(Extracted records)
......

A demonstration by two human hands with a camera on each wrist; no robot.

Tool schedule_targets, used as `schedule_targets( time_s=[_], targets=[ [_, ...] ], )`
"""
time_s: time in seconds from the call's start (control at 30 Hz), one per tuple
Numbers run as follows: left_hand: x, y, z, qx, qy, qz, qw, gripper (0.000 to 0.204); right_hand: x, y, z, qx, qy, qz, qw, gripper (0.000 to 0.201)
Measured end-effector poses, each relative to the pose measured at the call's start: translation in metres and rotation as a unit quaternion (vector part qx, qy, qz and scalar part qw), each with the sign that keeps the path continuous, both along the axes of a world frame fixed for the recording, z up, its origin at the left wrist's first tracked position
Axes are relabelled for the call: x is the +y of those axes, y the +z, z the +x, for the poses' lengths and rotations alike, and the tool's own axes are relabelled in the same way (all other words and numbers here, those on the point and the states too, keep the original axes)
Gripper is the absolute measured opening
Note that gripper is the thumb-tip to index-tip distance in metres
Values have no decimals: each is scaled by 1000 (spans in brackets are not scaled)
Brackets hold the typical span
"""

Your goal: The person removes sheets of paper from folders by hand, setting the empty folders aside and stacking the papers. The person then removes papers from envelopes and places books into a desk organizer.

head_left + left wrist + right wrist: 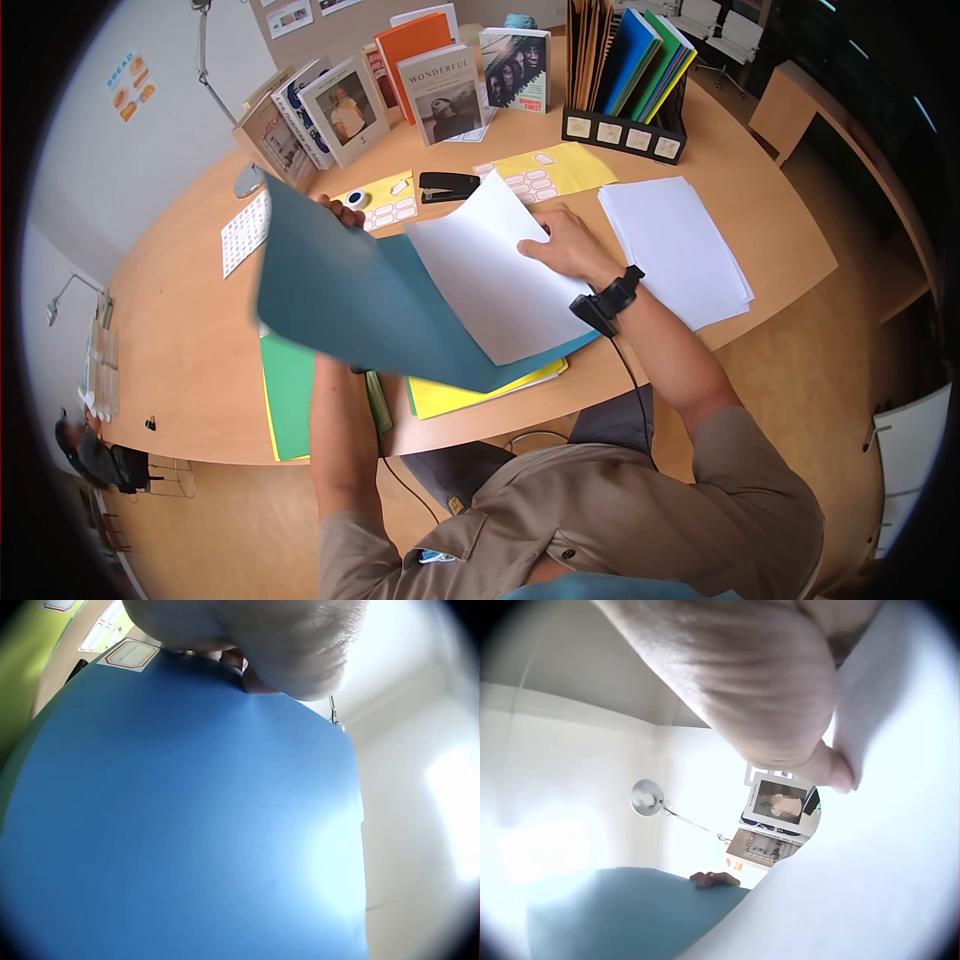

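The left hand (342, 212) grips the edge of the blue folder (340, 290), with one cover raised. The right hand (568, 242) pinches the white paper (490, 270) at its edge, thumb on the upper face. The open folder is positioned above the table (180, 330), partly covering the yellow folder (480, 395) from view; the paper overlaps its other cover.

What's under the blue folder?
In the head view, a yellow folder juts out beneath the near edge of the blue folder; a green folder shows past its left part. The rest, and anything else beneath, is covered.
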State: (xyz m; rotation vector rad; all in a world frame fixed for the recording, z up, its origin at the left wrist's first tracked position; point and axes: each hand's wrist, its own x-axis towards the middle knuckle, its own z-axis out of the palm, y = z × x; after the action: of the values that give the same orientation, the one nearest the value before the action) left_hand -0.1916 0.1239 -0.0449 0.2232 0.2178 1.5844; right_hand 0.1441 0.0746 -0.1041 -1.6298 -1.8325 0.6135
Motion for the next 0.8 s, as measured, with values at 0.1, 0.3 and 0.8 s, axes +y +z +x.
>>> schedule_targets(
  time_s=[0.1,0.3,0.8],
  targets=[
    [15,-5,-18,234,105,88,962,15,2,-2,0,131,33,-72,988,43],
    [24,-23,0,413,100,147,893,13,-3,10,-7,274,36,-150,949,41],
    [39,5,-24,110,7,222,969,16,-7,22,0,325,26,-186,927,48]
  ],
)
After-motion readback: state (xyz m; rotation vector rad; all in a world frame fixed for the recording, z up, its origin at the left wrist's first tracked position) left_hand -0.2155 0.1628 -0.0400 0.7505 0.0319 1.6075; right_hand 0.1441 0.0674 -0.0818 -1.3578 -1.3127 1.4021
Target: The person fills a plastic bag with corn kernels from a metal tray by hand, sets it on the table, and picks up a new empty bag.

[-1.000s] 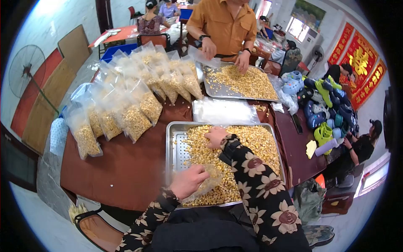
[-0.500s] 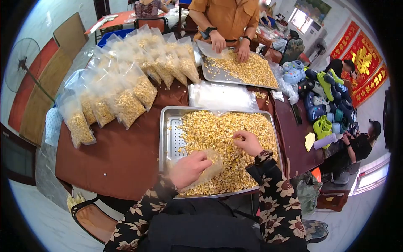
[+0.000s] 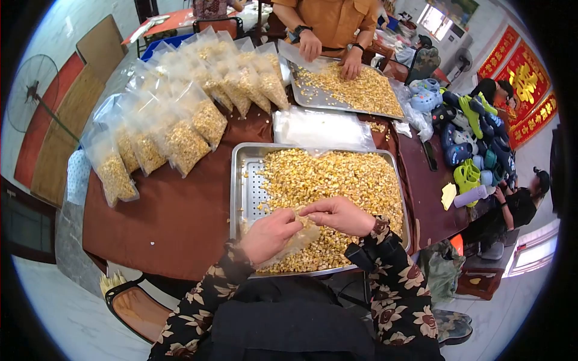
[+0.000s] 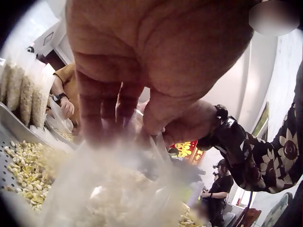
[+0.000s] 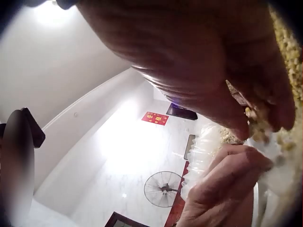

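Note:
A clear plastic bag (image 3: 299, 242) hangs from my left hand (image 3: 269, 236), which pinches it near the mouth. In the left wrist view the bag (image 4: 113, 189) has some pale kernels in its lower part and looks blurred. My right hand (image 3: 344, 216) meets the left at the bag's mouth, thumb and fingers curled together. Between those fingers, the right wrist view catches a few corn kernels (image 5: 258, 124). Below both hands lies a broad heap of dried corn kernels (image 3: 337, 174) in a metal tray (image 3: 235, 198) with a perforated bottom.
Many filled bags (image 3: 186, 144) stand at the left of the brown-covered table (image 3: 162, 228). A stack of flat plastic bags (image 3: 322, 129) lies behind the tray. Opposite, a person in an orange shirt (image 3: 328, 24) works over a second tray (image 3: 343, 108). Shoes (image 3: 466, 123) pile up at right.
My right hand has come from deep in the corn heap back toward me and left, to the bag's mouth. The left hand has kept its hold on the bag.

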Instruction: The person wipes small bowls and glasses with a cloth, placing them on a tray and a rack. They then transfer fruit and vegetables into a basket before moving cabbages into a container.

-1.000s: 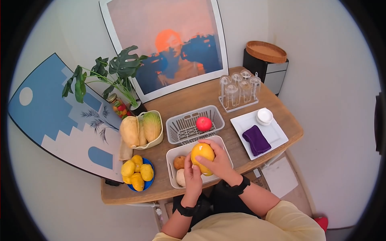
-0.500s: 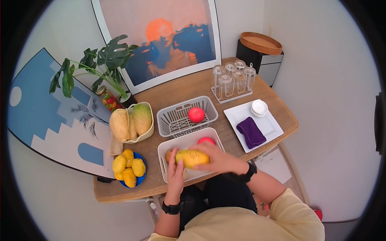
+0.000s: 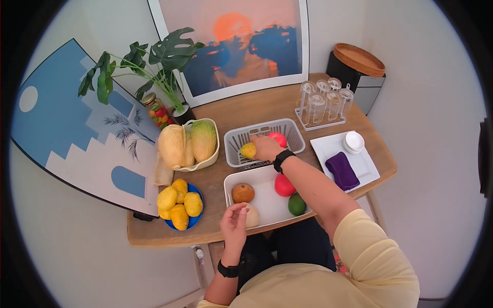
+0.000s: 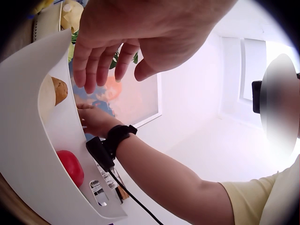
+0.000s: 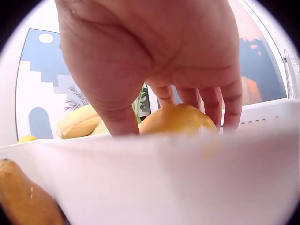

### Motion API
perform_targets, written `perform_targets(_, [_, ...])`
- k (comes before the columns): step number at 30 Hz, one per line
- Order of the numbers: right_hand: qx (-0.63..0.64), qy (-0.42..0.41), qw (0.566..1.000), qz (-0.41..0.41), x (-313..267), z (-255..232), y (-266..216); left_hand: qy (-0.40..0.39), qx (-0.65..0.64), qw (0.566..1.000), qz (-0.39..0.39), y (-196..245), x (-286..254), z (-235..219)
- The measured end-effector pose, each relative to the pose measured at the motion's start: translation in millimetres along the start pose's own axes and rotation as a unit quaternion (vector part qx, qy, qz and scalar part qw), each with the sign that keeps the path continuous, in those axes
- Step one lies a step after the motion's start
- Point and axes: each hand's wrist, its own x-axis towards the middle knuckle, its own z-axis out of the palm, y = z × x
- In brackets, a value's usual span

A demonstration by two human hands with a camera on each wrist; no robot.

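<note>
My right hand (image 3: 267, 148) reaches into the grey slotted basket (image 3: 233, 134) and holds a yellow mango (image 3: 248, 150) low inside it. In the right wrist view, thumb and fingers curve down around the mango (image 5: 178, 119), whose lower part hides behind a pale rim. Beside that hand in the basket lies a red round fruit (image 3: 278, 138). My left hand (image 3: 234, 226) hovers at the front left of the white bin (image 3: 267, 222), fingers loosely bent and holding nothing. In the bin are a brown fruit (image 3: 243, 193), a pale round one (image 3: 251, 215), a red one (image 3: 284, 186) and a green one (image 3: 296, 204).
On the left stand a blue bowl (image 3: 197, 219) of several yellow fruits and a cream basket (image 3: 215, 149) with cabbage-like vegetables. To the right are a white square plate (image 3: 367, 171) bearing a purple cloth (image 3: 342, 171), and a rack of glasses (image 3: 323, 124). A potted plant (image 3: 167, 61) stands behind.
Both hands held the mango over the white bin. The left hand has let go, and the right has carried the mango forward into the grey basket. The bin's fruits are now uncovered.
</note>
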Motion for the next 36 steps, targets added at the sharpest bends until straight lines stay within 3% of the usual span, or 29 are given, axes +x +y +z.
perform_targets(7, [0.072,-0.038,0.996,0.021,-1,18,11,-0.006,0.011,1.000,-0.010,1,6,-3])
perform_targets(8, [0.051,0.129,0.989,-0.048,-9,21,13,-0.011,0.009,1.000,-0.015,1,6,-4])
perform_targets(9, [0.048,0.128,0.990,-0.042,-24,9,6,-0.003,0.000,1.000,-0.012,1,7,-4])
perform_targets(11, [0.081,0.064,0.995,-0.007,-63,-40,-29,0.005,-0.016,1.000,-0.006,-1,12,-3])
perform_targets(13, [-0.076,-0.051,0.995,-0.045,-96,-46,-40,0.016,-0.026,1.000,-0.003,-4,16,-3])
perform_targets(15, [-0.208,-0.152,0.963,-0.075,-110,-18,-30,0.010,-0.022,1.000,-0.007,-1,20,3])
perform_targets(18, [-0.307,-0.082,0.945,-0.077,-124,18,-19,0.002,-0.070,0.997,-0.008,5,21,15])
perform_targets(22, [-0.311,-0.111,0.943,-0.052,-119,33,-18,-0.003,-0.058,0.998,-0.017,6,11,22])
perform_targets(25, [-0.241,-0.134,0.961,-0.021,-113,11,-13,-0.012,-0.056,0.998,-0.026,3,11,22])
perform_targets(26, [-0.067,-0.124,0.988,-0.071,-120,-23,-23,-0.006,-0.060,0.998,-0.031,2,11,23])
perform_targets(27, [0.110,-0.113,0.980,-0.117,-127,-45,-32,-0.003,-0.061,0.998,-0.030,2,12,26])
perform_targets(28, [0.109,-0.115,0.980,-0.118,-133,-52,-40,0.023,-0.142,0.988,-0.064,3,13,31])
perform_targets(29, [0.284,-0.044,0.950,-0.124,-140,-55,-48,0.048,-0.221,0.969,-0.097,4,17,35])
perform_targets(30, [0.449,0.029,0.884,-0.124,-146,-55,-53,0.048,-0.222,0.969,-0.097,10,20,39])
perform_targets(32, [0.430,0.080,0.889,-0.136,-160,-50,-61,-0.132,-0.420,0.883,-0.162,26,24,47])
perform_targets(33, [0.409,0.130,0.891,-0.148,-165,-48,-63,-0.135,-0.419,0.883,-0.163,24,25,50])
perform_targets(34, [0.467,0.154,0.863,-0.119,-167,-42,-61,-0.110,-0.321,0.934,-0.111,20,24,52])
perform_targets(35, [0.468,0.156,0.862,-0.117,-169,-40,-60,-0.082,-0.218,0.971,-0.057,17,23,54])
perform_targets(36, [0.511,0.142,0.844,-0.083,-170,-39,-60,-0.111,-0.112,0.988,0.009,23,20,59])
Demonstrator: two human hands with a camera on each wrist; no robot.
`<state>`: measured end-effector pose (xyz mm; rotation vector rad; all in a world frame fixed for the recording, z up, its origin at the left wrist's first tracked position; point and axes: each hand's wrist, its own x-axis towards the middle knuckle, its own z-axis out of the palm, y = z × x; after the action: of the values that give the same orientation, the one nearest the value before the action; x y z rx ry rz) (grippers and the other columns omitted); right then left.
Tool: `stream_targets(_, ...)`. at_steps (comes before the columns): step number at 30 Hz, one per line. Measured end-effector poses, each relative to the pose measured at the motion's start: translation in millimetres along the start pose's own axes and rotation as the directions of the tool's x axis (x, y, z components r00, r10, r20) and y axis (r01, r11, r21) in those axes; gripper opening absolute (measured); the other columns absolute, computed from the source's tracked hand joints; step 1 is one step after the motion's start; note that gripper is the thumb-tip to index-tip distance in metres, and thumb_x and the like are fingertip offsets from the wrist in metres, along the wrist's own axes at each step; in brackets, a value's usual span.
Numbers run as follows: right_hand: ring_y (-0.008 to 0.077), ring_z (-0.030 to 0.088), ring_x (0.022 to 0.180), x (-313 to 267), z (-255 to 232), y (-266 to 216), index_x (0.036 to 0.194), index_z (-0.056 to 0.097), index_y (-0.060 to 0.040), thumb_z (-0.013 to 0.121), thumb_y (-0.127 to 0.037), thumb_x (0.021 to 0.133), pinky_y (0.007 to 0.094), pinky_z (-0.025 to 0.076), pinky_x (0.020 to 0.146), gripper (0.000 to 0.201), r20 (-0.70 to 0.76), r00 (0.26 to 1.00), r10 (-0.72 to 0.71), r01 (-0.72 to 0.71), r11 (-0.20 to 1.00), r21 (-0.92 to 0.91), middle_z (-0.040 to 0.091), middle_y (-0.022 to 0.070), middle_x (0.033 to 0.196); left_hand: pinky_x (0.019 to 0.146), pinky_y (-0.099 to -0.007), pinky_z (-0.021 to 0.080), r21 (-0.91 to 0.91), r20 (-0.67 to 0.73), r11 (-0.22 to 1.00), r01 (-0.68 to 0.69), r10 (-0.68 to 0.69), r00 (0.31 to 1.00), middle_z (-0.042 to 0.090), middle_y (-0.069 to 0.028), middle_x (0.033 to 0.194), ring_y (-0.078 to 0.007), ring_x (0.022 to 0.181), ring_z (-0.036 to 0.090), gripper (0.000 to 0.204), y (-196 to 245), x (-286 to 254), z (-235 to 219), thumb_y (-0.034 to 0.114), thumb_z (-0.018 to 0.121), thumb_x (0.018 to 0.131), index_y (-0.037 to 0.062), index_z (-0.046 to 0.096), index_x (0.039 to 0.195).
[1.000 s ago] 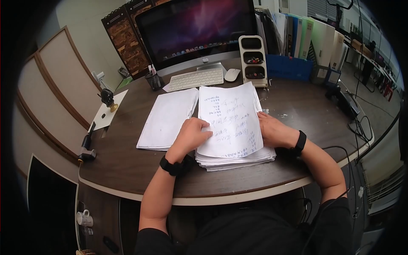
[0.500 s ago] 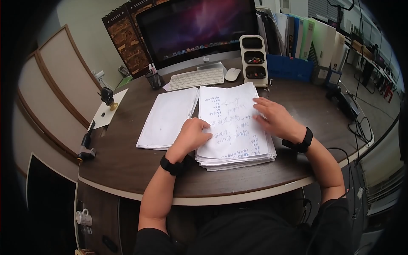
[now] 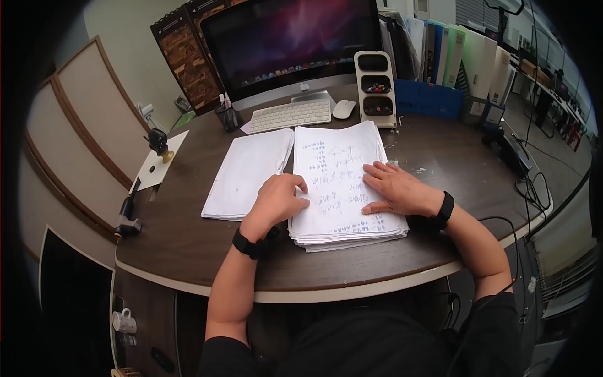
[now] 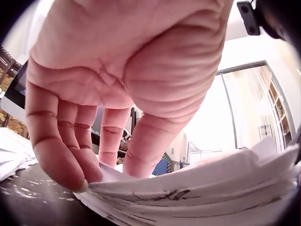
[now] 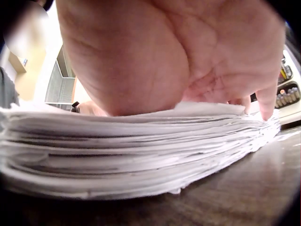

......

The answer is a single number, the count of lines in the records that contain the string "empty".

(Solution to the problem) 2